The court will next address the claims regarding the Commissions's regulations that the plaintiff has briefed in this appeal. The first CT Page 9061 point is that the zoning regulations (ROR, Item 66) were violated because the Commission did not provide for a buffer of 100 feet between the open space subdivision and surrounding properties. Zoning Regulations, Town of Berlin § VA. 8.d (3). This point is not well taken as the regulation specifically allows for the Commission to reduce the size of the buffer. The possibility of reduction is allowed by General Statutes § 8-26.

The second point raised is that Wicklund should have applied in writing for the reduction of the 100 foot buffer. This position has been previously rejected. Rohs v. Darien Planning Zoning Commission, Superior Court, judicial district of Stamford/Norwalk at Stamford, Docket No. 052443 (May 28, 1991, Hauser, J.). Moreover, Wicklund's engineer Bovee discussed the buffer situation at the four hearings held by the Commission. This amounted to a request for a waiver.

The third point is that the Commission failed to make a finding on the reasons that it was electing to waive the 100 foot requirement. The decisions have held that on the failure to specify the reasons of a reduction in the set-back, the trial court should look to the record to determine whether reasons exist in the record. Rohs v. Darien Planning Zoning Commission, supra, Superior Court, Docket No. 052443; Cahill v. Old Saybrook Planning Commission, Superior Court, judicial district of Middlesex at Middletown, Docket No. 089791 (June 19, 2000, Arena, J.);Stafford Higgins v. Planning Commission, Superior Court, judicial district of Stamford-Norwalk at Stamford, Docket No. 099901 (November 15, 1990, Copotto, J.). Here, during the four days of hearing, Bovee, thoroughly explained that the topography at the site did not require the full 100 feet. (ROR, Item 63, pp. 13-16.) The Commission logically relied on this presentation.

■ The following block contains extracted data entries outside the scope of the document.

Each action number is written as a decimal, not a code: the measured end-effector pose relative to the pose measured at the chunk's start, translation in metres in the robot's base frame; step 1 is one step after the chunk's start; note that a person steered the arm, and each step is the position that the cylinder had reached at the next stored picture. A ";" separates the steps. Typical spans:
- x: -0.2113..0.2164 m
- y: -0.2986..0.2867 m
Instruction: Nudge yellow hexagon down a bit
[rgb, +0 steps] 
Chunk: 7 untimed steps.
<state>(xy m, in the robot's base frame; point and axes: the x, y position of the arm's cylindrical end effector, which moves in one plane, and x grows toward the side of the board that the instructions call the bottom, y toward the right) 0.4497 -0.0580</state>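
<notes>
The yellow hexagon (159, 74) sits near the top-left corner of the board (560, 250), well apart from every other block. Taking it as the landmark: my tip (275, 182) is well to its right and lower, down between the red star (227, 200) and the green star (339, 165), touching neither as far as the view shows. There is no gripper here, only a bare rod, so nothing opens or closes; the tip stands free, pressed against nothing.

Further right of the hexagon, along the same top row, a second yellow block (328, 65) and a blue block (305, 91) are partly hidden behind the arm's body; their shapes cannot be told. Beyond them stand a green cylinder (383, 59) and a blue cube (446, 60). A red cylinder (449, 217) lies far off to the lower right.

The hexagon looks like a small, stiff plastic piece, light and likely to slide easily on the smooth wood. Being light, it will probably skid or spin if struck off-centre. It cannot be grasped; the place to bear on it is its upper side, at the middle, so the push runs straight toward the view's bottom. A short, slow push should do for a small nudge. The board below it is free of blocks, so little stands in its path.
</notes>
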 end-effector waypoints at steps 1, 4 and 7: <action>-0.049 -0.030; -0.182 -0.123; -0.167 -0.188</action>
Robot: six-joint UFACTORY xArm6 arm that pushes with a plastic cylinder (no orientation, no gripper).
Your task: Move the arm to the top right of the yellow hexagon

The final point on the buffer is the claim that the Commission violated § 44:01 of the Subdivision Regulations in not considering that health and safety effects on the abutting landowners. There is substantial evidence in the record to the contrary. As indicated above, Wicklund addressed the issue at the four hearings. Further, the Commission was aware that the setback requirement other than for open space subdivisions was twenty feet. Here, the buffer varied between thirty and fifty feet. Thus, the record supported the Commission's decision to reduce the 100 foot requirement of § VA. 8.d. (3) of the Zoning Regulations and did not violate § 44:01 of the Subdivision Regulations.

The next point raised by the plaintiff is that the Commission inadequately considered the issue of surface and groundwater runoff from the proposed development onto surrounding properties. The plaintiff sets forth Zoning Regulation § V. A., but has not pointed to any specific section of the regulation in his argument. Moreover, the record supports CT Page 9062 the Commission's decision. The applicant over the three hearings after the initial hearing, developed a response to the plaintiffs criticism on the run-off. Catch basins and other drainage modifications were proposed by the applicant. (ROR, Item 62, pp. 2-4.)

Finally, the plaintiff suggests that the cul-de-sac exceeded the maximum length allowed by the regulations. The length limitation only applies to permanent cul-de-sacs. Subdivision Regulations § 3.06.08. The record shows that the street was to be only a temporary cul-de-sac and would ultimately be connected to Savage Hill Road through property of Evelyn Anderson. (ROR, Item 63, p. 15.)

To conclude, the Commission did not abuse its discretion in approving the open space subdivision and the subdivision application. The appeal is therefore dismissed.